DETROIT -- This summer, General Motors Co. grouped marketing and communication under Vice Chairman Bob Lutz to sell GM's improving lineup. But last week, that alignment was broken up by interim CEO Ed Whitacre.
Just as GM needs to build sales momentum, it has shuffled its marketing organization by removing Lutz as its top marketing executive. In Susan Docherty, it now has its third marketing chief in the past six months.
Lutz, 77, will remain vice chairman and become an adviser on design and global product development. The unified message-creating machinery assembled by Lutz was scattered by Whitacre's changes.
On the other hand, sales and marketing reunited under Docherty. They had been separated by Henderson.
Docherty, 47, now vice president of vehicle sales, service and marketing, will report to Mark Reuss, the new president of GM North America. Chris Preuss, the head of public relations, also had reported to Lutz but now reports to Whitacre.

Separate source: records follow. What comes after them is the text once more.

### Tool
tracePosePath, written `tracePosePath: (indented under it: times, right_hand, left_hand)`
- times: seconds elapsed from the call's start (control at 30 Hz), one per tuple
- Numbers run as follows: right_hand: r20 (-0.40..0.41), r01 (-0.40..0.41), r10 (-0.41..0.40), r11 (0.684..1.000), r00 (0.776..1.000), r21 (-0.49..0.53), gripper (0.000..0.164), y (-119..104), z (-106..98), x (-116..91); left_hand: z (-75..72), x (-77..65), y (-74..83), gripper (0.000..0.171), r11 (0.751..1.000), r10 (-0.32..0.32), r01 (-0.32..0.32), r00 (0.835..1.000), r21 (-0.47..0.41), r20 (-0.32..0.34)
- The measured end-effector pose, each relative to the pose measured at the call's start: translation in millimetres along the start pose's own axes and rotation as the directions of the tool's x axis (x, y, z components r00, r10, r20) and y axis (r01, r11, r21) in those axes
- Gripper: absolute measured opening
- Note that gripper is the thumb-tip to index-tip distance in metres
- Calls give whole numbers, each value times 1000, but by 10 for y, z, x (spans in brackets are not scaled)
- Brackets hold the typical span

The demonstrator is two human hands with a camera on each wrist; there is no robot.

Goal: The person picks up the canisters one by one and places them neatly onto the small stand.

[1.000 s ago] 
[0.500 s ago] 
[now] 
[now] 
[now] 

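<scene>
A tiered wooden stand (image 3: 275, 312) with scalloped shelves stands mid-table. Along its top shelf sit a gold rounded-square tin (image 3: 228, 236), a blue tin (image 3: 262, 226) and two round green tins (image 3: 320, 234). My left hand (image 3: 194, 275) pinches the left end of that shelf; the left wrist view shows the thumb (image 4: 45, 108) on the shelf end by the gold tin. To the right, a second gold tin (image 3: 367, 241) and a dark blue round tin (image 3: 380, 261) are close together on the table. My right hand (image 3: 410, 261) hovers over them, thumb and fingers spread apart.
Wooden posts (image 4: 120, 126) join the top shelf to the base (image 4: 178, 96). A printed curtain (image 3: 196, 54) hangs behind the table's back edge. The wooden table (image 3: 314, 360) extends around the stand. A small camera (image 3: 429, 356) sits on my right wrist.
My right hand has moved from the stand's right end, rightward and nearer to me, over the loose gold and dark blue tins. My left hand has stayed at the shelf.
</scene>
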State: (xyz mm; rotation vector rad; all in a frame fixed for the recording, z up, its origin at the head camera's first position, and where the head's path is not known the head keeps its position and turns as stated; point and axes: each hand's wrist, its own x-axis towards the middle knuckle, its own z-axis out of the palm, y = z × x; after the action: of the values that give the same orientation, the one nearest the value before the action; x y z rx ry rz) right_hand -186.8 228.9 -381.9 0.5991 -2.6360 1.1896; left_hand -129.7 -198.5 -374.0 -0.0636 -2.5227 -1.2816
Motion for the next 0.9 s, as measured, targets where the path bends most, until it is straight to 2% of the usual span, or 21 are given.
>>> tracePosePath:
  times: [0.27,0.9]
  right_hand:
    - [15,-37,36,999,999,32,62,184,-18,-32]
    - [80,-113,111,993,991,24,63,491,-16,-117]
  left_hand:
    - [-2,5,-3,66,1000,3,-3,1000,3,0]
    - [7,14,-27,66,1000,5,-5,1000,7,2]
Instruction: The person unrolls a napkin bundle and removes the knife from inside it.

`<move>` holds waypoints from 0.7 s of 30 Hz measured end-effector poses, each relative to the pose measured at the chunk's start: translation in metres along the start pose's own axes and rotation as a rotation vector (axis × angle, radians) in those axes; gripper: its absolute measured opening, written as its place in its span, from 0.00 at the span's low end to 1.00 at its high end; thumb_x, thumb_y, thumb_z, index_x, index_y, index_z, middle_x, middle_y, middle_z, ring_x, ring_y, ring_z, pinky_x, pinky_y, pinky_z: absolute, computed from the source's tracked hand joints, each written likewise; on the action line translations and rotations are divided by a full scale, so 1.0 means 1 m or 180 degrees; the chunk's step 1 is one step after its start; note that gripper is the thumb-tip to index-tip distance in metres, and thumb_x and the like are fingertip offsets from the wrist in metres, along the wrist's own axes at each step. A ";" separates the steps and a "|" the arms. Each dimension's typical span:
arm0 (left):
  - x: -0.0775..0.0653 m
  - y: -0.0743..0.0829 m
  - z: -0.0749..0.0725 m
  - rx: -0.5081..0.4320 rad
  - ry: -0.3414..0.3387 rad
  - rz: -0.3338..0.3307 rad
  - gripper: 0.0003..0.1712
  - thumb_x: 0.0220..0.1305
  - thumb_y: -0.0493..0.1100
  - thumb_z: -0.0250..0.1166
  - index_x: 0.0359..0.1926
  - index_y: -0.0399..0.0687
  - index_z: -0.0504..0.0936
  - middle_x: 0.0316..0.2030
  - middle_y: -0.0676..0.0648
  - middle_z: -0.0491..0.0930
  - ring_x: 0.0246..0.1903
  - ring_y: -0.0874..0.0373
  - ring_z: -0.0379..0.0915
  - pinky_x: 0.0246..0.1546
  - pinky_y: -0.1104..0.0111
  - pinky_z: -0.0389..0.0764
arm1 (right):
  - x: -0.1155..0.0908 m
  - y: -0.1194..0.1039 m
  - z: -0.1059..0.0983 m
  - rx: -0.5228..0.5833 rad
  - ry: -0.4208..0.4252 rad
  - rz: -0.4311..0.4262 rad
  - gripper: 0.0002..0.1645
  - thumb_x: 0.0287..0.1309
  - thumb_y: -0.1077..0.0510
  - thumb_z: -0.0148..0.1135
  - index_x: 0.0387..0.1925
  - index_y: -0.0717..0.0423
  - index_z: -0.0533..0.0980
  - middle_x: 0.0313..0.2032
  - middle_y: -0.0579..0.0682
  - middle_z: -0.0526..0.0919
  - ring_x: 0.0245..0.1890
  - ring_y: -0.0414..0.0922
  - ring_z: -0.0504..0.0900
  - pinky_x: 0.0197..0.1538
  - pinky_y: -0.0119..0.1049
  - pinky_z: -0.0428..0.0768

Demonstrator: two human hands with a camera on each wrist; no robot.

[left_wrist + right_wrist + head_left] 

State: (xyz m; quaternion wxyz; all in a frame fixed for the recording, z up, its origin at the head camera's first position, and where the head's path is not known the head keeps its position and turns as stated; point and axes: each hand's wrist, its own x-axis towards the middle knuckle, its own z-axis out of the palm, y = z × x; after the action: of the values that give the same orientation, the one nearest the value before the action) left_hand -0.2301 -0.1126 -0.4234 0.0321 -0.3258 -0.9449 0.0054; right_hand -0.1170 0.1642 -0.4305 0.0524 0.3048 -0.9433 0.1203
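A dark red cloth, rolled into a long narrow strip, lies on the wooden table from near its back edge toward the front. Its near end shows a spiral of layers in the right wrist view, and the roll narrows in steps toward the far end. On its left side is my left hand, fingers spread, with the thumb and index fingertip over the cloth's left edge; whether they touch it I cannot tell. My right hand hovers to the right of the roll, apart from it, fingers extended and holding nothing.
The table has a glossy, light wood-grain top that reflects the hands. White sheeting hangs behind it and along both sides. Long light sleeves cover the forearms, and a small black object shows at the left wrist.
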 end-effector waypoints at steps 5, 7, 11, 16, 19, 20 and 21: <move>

Lutz was trying to punch up GM's message by getting different departments, such as design and advertising, to work together. For example, he chose Bryan Nesbitt, an auto designer who made his name styling the Chrysler PT Cruiser, to run Cadillac. Nesbitt had been vice president of GM's North American design.
Docherty was mentored by Mark LaNeve, 50, who had been vice president of vehicle sales, service and marketing until July, when Lutz took command of marketing. LaNeve left GM in October to run marketing for Allstate.
Some insiders see Docherty as part of the "Cadillac mafia." That's a group of fast-track GM vets who were a part of Cadillac's renaissance earlier this decade. Docherty had been head of U.S. sales before last week's promotion. Before that she was general manager of the Buick and GMC brands.
When Lutz took command of marketing, he openly criticized the Buick commercials launching the 2010 LaCrosse sedan -- spots Docherty had blessed as head of Buick and GMC.
Whitacre's restructuring of marketing has some GM insiders worried GM is returning to a decentralized structure that didn't work before. But some applaud the changes.
"This makes a lot more business sense to me than the other way," said Duane Paddock, co-chairman of GM's National Dealer Council. "It cleans it up and streamlines it for everyone."